→ Your task
Only the tail of the listing is wanted: the line containing "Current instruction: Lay" and all after it, repeated exactly, pictures omitted.

→ Recorded data
((
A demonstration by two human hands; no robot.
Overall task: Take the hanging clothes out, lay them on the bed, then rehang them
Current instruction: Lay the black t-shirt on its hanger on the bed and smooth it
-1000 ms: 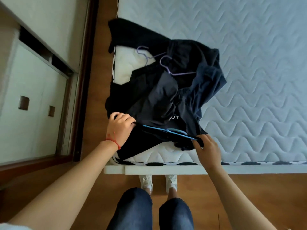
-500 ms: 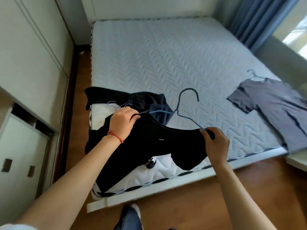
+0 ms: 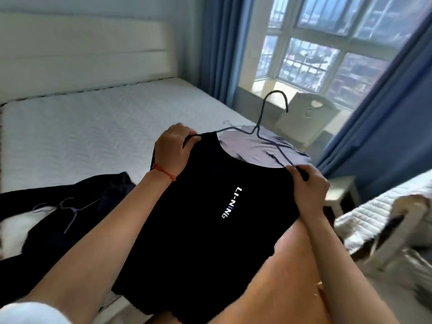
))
→ Exercise response
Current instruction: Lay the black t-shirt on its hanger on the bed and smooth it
-1000 ms: 
-500 ms: 
+0 ms: 

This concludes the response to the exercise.